A porta da sala de interrogatório abriu-se não se sabe quando. As palavras de Rafael chegaram aos ouvidos do homem, e aquele rosto frio e indiferente cobriu-se de uma leve irritação.
— Quem te deu permissão para contar a ela? — Assim que ele falou, sua aura dominou o ambiente, deixando Rafael atônito.
Rafael explicou trêmulo: — Foi ela quem me ligou, eu só mencionei por alto, não dei detalhes! Juro!
Bernardo lançou-lhe um olhar gélido. Rafael empertigou-se e disse seriamente: — Bernardo, eu juro pela minha honra que não procurei a Alice.
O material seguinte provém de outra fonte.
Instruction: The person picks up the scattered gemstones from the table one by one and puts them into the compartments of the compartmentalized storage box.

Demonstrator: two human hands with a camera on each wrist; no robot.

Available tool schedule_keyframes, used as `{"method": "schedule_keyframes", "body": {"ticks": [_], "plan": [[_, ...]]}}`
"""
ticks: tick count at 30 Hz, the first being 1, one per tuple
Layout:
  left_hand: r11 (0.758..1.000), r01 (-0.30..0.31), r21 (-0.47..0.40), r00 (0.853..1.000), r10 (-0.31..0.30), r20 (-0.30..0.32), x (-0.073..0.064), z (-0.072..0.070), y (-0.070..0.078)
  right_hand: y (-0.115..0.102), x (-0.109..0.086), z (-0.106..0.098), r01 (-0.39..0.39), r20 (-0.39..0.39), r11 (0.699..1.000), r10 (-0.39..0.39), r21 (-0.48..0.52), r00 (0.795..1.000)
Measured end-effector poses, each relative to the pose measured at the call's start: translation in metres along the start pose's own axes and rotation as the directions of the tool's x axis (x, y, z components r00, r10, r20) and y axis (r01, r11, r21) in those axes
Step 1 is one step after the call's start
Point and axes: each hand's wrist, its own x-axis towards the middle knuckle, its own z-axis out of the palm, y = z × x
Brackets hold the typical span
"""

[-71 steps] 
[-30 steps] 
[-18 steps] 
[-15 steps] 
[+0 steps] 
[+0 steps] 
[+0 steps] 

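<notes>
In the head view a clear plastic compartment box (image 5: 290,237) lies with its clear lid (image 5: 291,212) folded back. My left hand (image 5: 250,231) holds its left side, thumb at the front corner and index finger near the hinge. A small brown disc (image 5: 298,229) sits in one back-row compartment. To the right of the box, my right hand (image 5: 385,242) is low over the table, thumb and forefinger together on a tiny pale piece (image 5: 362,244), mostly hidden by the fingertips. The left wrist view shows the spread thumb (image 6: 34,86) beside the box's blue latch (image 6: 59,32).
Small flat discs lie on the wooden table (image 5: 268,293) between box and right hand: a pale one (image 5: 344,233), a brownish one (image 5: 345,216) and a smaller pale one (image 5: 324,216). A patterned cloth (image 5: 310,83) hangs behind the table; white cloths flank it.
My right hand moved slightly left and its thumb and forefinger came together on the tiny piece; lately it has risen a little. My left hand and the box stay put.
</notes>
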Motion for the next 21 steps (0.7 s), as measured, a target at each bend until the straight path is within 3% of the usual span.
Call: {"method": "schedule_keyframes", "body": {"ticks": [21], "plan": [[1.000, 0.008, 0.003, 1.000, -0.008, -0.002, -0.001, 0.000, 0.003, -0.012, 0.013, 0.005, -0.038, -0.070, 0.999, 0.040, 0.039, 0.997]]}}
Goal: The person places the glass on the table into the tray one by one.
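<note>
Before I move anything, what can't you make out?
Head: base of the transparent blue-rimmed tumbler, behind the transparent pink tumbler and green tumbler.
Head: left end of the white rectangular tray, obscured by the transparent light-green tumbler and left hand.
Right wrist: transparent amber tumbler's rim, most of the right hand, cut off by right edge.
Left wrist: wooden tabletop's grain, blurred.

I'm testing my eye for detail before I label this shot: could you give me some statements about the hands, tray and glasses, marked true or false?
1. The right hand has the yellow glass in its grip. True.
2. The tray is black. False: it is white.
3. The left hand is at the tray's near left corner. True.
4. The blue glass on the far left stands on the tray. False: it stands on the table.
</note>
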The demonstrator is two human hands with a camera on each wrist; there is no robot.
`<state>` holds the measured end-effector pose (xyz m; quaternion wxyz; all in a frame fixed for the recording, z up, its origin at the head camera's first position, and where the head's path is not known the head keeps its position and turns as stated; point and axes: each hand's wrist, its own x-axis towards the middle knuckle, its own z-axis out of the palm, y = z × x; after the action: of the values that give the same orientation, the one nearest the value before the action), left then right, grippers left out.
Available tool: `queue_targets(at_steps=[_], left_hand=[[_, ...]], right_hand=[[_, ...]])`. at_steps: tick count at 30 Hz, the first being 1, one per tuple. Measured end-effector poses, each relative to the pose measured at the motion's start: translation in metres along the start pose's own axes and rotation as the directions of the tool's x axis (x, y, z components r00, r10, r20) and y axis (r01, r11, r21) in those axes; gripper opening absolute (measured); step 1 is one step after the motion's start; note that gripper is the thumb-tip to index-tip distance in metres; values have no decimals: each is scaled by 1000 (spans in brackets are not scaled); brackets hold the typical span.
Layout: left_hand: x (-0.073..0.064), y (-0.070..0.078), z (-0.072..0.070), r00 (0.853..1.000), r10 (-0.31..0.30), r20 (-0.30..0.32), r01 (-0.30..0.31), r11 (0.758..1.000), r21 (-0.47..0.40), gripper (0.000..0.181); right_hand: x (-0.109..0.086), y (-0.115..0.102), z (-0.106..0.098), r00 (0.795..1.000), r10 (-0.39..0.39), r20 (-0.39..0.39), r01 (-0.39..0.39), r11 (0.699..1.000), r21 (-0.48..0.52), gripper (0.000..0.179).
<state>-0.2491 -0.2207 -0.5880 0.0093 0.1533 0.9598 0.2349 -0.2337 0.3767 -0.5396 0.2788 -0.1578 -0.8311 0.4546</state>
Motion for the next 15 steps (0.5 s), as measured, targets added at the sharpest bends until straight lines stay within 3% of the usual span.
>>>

Foi ela quem tomou a iniciativa de se preocupar com você.
— Não acabou de dizer que eu não tenho sorte? — Bernardo elevou levemente a voz.
Rafael continuou tremendo: — Foi brincadeira.
— Que tal eu brincar também e mandar internar todas as suas namoradinhas aqui?
— ... Era brincadeira mesmo! —
Não atendo mais as ligações da Alice, buáaa.
Bernardo escondeu sua fúria e decepção no fundo do peito, como se ocultasse também seu sentimento mais sincero por Alice.
Ele pretendia começar de novo, mas não esperava sofrer esse revés na vida e acabar em um interrogatório.
Para não prejudicá-la, ele realmente não podia mais continuar insistindo.
Ainda bem que já estavam divorciados.
— Diga à Alice que agora estamos quites. Sobre aquela criança... se ela quiser manter, assumirei metade da responsabilidade da criação.
Rafael seguiu Bernardo como um cachorrinho. Ao ouvir as instruções dadas ao Eduardo, ficou perplexo.
Caramba...
O Bernardo quer cortar os laços de vez agora?
Alice recebeu a mensagem de Eduardo e não conseguiu pregar o olho a noite inteira.
Ela conhecia Bernardo; se não estivesse enfrentando um teste severo, ele não mandaria o assistente dizer algo assim. Orgulhoso como era, se quisesse encerrar as contas, diria pessoalmente.
Pelo visto, ele estava realmente em um grande dilema.